If the light is not yet beginning to dawn, here’s more: The Franciscans developed the 7 Crown Rosary, the Dominicans the 5 Decade Rosary, the Servites the 5 Sorrows Rosary, and the Carmelites the Brown Scapular. St. Bernard, commonly regarded as the most brilliant man and the greatest saint of his age, wrote a Marian prayer which has remained in common use for nearly a millennium: the Memorare. Of all the apparitions, locutions and miracles that have been given to us since the close of the Apostolic age, the three commonly regarded as the deepest, most dramatic and most continuing in their effects are the appearances of Mary at Guadalupe (resulting in the conversion of millions), at Lourdes (providing hope for the ill and suffering, and a showcase for the Church’s custody of miracles), and at Fatima (predicting the errors of Communism, a great war, and the triumph of the Immaculate Heart, particularly through Eucharistic Reparation and the Rosary).
Love upon Love
Mary’s role in our salvation, our recognition of that role, and our consequent devotion to her are all the direct result of the will of God. St. Bernard of Clairvaux stated it well when he said that God wishes us to have everything through Mary. That’s simply the Father’s plan for us. And the great truth about the Father’s will is that His will is synonymous with love. So every gift God gives is not only for the benefit of the one who receives the gift directly, but also for the benefit of all those who are to receive the gift indirectly. Every gift is for the building up of Christ's body the Church. Because the Father loves His only Son, He willed that, when He became man, he should have a mother. Because God loves His only Son and His mother, He willed that His mother should have certain prerogatives, certain special gifts of grace which make her, as Wordsworth said, “our tainted nature’s solitary boast”.

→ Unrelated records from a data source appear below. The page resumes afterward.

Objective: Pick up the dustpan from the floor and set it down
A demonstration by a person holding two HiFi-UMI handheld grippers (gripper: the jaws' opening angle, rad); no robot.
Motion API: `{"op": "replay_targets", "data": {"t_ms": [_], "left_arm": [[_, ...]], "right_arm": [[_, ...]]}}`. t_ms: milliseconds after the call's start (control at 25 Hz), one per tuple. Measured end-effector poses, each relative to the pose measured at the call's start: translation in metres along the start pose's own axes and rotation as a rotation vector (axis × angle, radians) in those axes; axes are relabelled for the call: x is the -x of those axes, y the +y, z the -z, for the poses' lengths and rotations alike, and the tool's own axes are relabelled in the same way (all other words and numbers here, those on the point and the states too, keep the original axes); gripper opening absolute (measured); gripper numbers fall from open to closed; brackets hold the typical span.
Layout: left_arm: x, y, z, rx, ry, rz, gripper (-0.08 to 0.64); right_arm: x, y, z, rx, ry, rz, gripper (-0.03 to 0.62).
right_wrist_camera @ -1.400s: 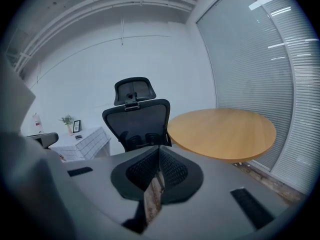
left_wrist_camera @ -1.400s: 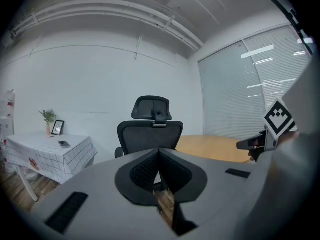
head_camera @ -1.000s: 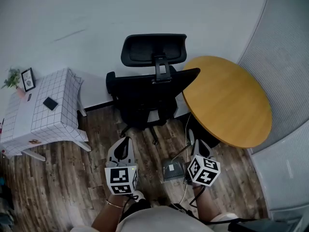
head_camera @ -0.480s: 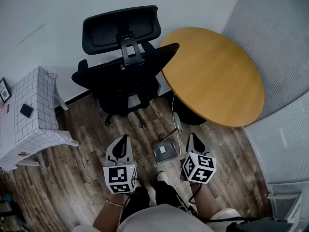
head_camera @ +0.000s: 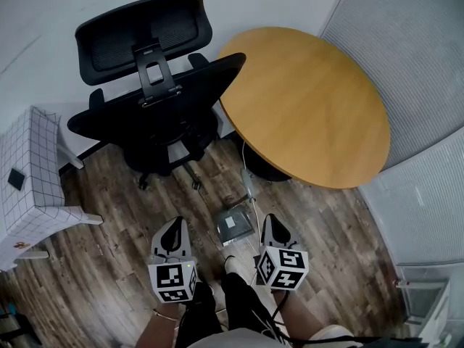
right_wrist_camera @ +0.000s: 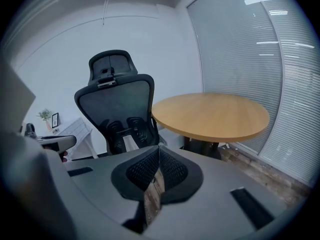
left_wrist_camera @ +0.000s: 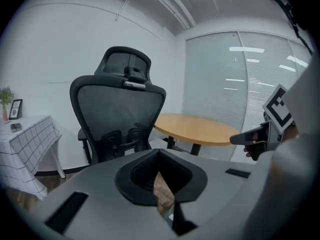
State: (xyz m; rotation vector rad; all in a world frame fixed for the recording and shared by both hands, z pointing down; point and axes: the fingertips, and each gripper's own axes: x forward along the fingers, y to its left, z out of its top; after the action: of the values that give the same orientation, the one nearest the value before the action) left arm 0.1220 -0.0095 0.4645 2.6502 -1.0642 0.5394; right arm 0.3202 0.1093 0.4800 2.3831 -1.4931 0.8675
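Note:
The grey dustpan [head_camera: 233,227] lies on the wood floor just in front of the person's feet, its thin handle [head_camera: 249,188] pointing toward the round table. In the head view my left gripper [head_camera: 172,230] hangs to the left of the pan and my right gripper [head_camera: 272,226] to its right, both above the floor and apart from it. The left gripper [left_wrist_camera: 159,151] has its jaws closed tip to tip with nothing between them. The right gripper [right_wrist_camera: 159,148] is shut and empty as well. Both point forward and slightly down toward the chair.
A black office chair [head_camera: 152,85] stands straight ahead, its base near the dustpan. A round wooden table [head_camera: 304,104] sits to the right of it. A small table with a checked cloth [head_camera: 29,172] is at the left. Blinds [head_camera: 420,85] line the right side.
Both grippers have sunk toward the floor and moved forward. The head view has shifted, so the chair and table now sit further left, and the dustpan lies between the two grippers.

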Motion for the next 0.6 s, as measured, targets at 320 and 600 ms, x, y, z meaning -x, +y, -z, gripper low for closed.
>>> {"op": "replay_targets", "data": {"t_ms": [320, 600], "left_arm": [[-0.034, 0.002, 0.085, 0.005, 0.102, -0.003, 0.018], [-0.05, 0.003, 0.123, 0.037, 0.125, -0.023, 0.018]], "right_arm": [[-0.036, -0.016, 0.089, -0.036, 0.124, 0.013, 0.032], [-0.055, -0.029, 0.128, -0.039, 0.153, 0.015, 0.032]]}}
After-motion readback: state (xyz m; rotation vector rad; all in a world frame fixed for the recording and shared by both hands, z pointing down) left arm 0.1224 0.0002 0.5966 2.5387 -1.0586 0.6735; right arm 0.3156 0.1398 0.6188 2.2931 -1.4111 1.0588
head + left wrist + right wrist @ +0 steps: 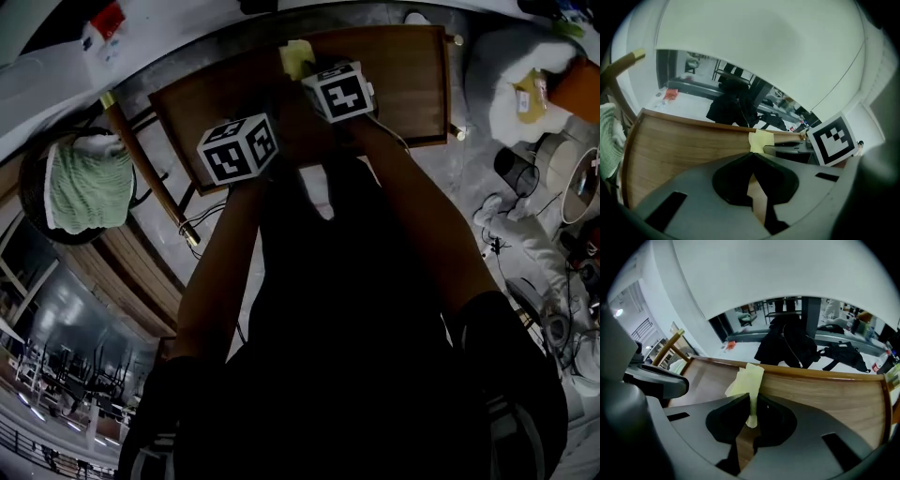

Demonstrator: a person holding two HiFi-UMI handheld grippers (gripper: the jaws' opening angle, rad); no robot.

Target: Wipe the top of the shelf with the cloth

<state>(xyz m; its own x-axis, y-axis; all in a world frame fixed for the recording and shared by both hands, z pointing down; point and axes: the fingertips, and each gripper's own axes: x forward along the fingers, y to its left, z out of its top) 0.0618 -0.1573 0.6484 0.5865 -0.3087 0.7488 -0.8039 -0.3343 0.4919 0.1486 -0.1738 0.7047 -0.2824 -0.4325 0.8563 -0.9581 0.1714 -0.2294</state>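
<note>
The wooden shelf top (403, 75) lies just ahead of both grippers. My right gripper (751, 399) is shut on a folded yellow cloth (749, 378), which sticks up from its jaws over the wood (825, 390) near the shelf's back edge. In the head view the cloth (298, 58) shows beyond the right marker cube (339, 91). My left gripper (751, 157) hovers over the shelf (679, 145) just left of the right one, jaws closed with nothing between them. From there the cloth (761, 140) is seen a short way ahead.
A round dark basket (28, 159) with a green towel (86, 183) stands left of the shelf, beside slanted wooden poles (141, 159). White bags (525, 66), a black cup (511, 169) and cables crowd the right. A pale wall (754, 273) rises behind the shelf.
</note>
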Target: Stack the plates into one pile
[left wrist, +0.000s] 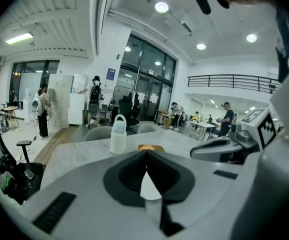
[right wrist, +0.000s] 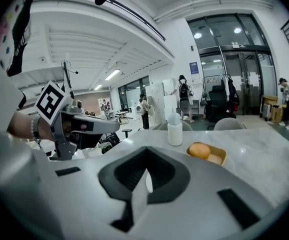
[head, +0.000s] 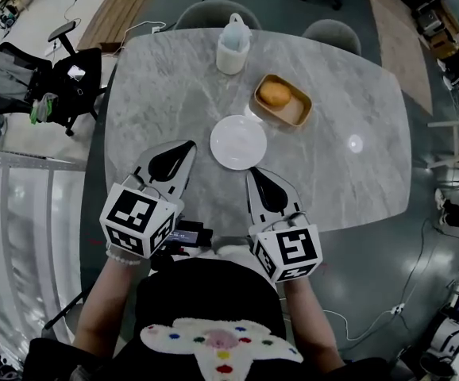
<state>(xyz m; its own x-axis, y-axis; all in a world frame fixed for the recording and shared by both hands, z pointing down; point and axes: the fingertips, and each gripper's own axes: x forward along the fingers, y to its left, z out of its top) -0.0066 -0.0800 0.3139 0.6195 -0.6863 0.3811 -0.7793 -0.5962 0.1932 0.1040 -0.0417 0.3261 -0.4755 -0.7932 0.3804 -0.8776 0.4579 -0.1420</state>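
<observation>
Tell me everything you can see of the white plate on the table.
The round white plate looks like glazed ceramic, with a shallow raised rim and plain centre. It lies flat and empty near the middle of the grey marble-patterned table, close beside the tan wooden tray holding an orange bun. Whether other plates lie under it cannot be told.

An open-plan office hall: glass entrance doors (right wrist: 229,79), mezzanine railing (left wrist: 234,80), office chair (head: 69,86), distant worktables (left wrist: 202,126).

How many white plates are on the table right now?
1: the white plate sits mid-table, beside the wooden tray; others may be stacked hidden beneath it.
</observation>
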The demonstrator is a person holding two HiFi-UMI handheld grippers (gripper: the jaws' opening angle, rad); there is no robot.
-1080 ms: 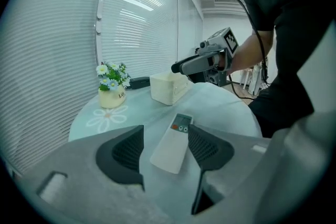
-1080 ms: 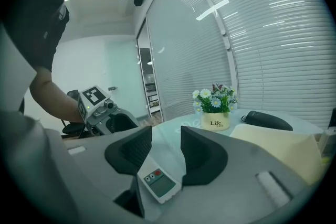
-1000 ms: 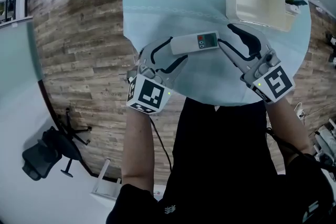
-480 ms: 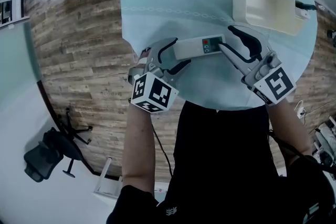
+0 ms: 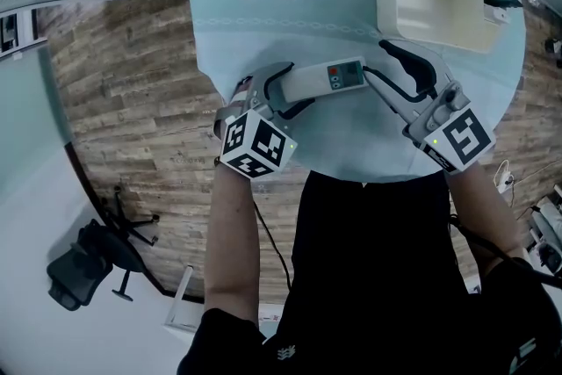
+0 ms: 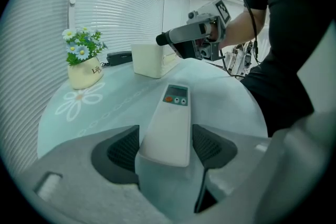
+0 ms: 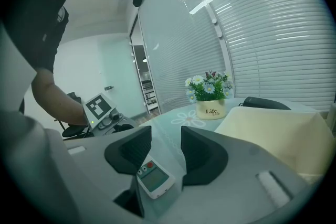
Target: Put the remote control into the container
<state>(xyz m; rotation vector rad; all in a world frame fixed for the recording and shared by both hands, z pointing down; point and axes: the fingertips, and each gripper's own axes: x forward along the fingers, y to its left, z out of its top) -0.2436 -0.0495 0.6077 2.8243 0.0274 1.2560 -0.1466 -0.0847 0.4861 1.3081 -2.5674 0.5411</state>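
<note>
The left tool (image 5: 295,87) has just been opening and sits loose around the remote control (image 5: 320,79) on the worktop (image 5: 263,22). The right tool (image 5: 376,61) is loose too.

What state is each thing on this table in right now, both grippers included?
remote control: lying flat on the table, buttons up, outside the container.
container: upright, open-topped, looks empty.
left gripper: open, jaws have just been opening; remote control between them, not clamped.
right gripper: open, gripping nothing, above the remote control's button end.
flower pot: upright.
</note>
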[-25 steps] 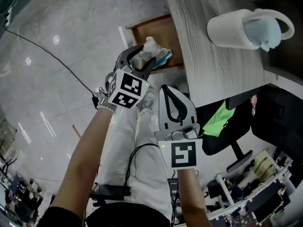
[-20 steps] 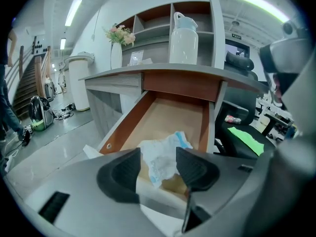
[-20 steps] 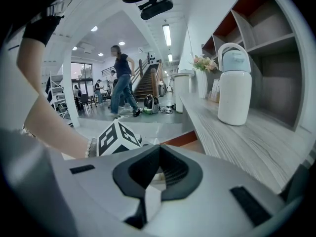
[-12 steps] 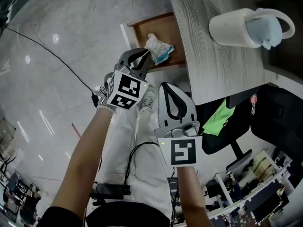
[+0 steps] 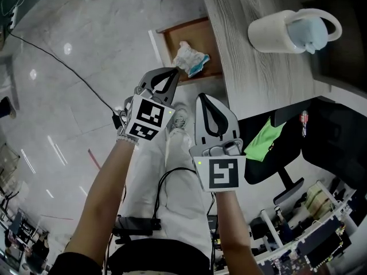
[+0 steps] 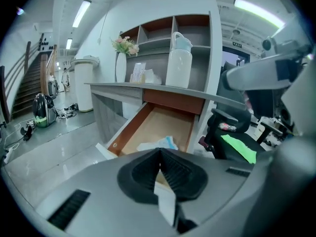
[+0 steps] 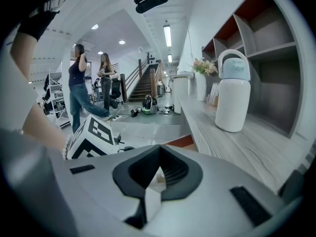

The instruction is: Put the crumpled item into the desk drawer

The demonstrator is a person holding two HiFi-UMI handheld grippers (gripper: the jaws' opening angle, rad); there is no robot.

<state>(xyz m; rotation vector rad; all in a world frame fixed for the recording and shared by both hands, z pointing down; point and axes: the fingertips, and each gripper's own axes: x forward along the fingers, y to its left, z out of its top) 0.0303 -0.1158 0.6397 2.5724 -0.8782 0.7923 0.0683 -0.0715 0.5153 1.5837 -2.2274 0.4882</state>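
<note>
The grey left gripper, its jaws just closed on nothing, hovers near the open brown wooden desk drawer, where the crumpled white-and-blue item already lies, so the task looks done; the right gripper is likewise closed and empty.

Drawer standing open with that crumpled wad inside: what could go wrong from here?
1. The drawer juts out from the desk, and the shut, empty left tongs hover near its corner. A careless move might knock it.
2. The crumpled item lies loose and puffy. Pushing the drawer shut might snag it under the desk top.
</note>
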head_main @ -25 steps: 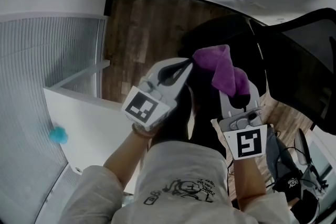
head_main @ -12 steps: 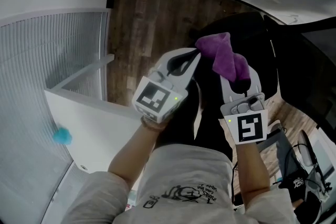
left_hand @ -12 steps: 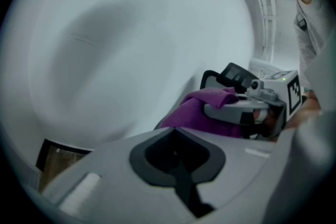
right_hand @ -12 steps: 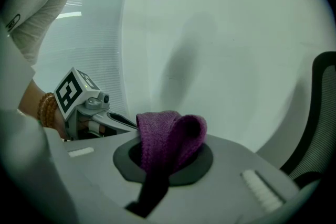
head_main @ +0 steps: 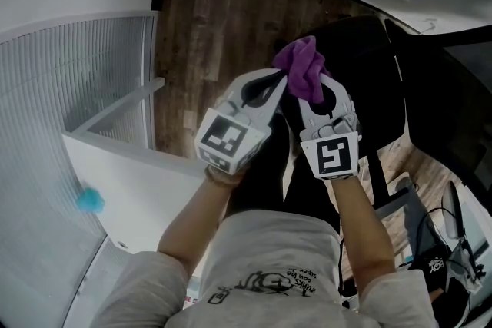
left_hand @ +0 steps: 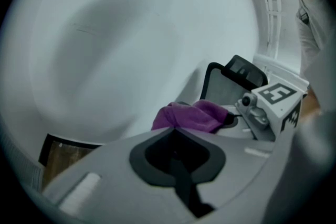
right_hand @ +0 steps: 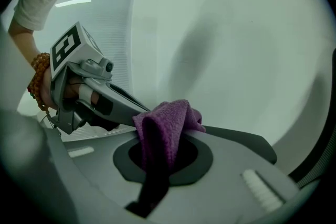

And because God loves His only Son, and His mother, and each of us, He willed that His mother should play an intimate role in the work of redemption so that we also can know and love not only His Son, but the divinely-ordained mother of His Son; not only the Man but the Woman as well; not only the baby Jesus but the one He called “mama”, whose special feast the whole Church so rightly celebrates today: Mary, the mother of Jesus Christ and our mother too—Mary, the Glorious and Ever-Virgin Mother of God.